It is quite common for the young Croatian poets to emerge after winning “Goran for Young Poets”, the most significant poetry prize in the country, awarded by Goranovo proljeće poetry festival since 1977. Evelina Rudan, herself accolated poet and university teacher and one of the award judges, sheds additional light on the poet’s second debut, describing it as “a world that no longer has or does not yet have clear boundaries, clear definitions, a world of twilights, eclipses, sunsets and sunrises that have not yet invoked their appointment. A world that has forgotten that it once was or has not yet thought it could eventually emerge. In such a world, strong visual images in strong metaphorical connections are, in fact, the best reflection because civilization begins with sound, society begins with speech, and culture begins with naming.

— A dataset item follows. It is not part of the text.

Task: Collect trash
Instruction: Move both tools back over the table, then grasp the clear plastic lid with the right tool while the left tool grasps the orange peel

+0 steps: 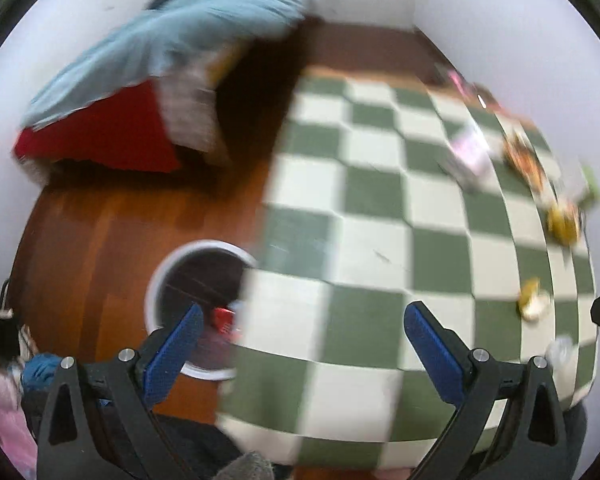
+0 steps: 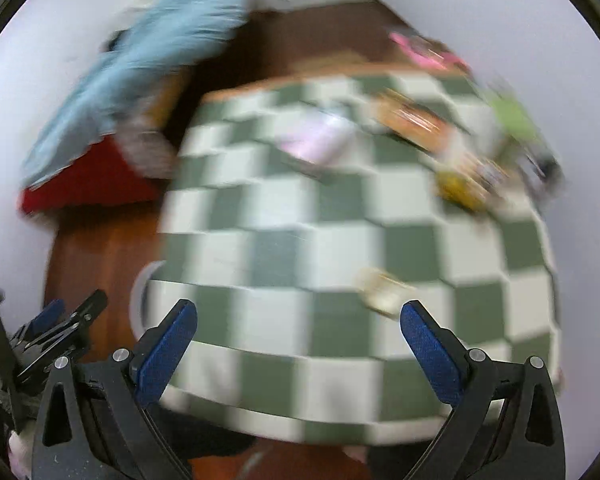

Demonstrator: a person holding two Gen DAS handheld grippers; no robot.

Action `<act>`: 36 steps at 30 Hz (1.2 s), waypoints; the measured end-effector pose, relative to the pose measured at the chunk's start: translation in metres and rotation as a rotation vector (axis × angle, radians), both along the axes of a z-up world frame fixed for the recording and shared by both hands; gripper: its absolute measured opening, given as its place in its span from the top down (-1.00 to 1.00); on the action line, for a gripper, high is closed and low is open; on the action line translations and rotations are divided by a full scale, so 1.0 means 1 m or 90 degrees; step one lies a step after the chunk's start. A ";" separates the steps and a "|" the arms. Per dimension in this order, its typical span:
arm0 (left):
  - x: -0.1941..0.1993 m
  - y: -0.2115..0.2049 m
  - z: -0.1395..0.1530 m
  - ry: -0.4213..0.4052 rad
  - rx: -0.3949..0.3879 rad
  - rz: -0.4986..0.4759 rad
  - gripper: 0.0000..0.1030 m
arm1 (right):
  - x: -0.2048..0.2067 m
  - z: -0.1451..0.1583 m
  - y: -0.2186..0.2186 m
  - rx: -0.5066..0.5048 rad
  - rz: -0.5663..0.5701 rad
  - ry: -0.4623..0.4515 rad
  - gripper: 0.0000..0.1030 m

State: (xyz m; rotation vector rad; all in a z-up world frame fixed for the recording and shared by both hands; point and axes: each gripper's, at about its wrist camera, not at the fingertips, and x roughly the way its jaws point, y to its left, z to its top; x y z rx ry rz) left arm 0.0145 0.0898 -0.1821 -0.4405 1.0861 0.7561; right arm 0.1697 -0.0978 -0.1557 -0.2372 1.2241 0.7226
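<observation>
A white-rimmed bin (image 1: 156, 276) stands on the wooden floor left of a table with a green-and-white checked cloth (image 1: 380, 208); something red (image 1: 224, 318) lies inside it. Wrappers lie along the table's far right: a pink one (image 1: 470, 148), an orange one (image 1: 524, 160), a yellow one (image 1: 562, 220) and a small pale one (image 1: 532, 300). My left gripper (image 1: 300, 328) is open and empty over the table's left edge. My right gripper (image 2: 298, 324) is open and empty above the cloth (image 2: 284, 248), the small pale wrapper (image 2: 382, 288) just beyond its right finger. The bin rim (image 2: 138, 292) peeks out at the left.
A bed with a light blue blanket (image 1: 188, 28) and a red sheet (image 1: 112, 132) stands at the back left. White walls close the corner behind the table. The left gripper (image 2: 56, 332) shows at the right wrist view's left edge. Both views are blurred by motion.
</observation>
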 end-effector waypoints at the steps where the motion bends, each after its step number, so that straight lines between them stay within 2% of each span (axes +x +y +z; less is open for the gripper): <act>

But the state that the lyrical narrator mediates for us is the state of the disintegration of something that once was, the state of mixing, the state of the impotence of differentiation and the state of the muted impotence of the lyrical subject himself.”

 

Author’s most recent book is his first one fully written in verse. The first two were either fully dedicated to prose poems, or hybrid in form. It is a book-length narrative poem embedded in a strong symbolical grid, resuming already known Ćosić’s interests and focal topics, but also introducing new ones. The editor of the book, Kruno Lokotar is stating that „from a series of mostly Jungian motifs, Denis Ćosić has woven a thick braid, a spiral that leads this long poem into the infinitely dark humane, into the depths of the collective soul, the mythical unconscious.“ The critic had backed it up with, in the words of Luka Rovčanić, the claim that: “Poetry book The does wept without horns demonstrates a much more open discourse and interest in socio-political anomalies that in the modern world tend to go unnoticed and without major consequences, bringing to the surface the things that are often kept secret. The author spoke boldly not only about the patriarchal system that stifles women's freedom, but also about the problems of identification and efforts to discipline different naming policies. In many ways, therefore, a provocative, successful book worth reading and thinking about.”

 

Having read the three collections published by the author to this date, one gets an impression of the elaborated vision and the direction of the lyrical path taken, in both themes and style. To turn to the critics again, and conclude with the words of Irena Matiješević: “His youth is in a way an important factor in judging his poetry, because such a radical revolt, and especially disturbing images, are a common feature of young and avant-garde poetics, but may remain a lasting feature of this great poet … ”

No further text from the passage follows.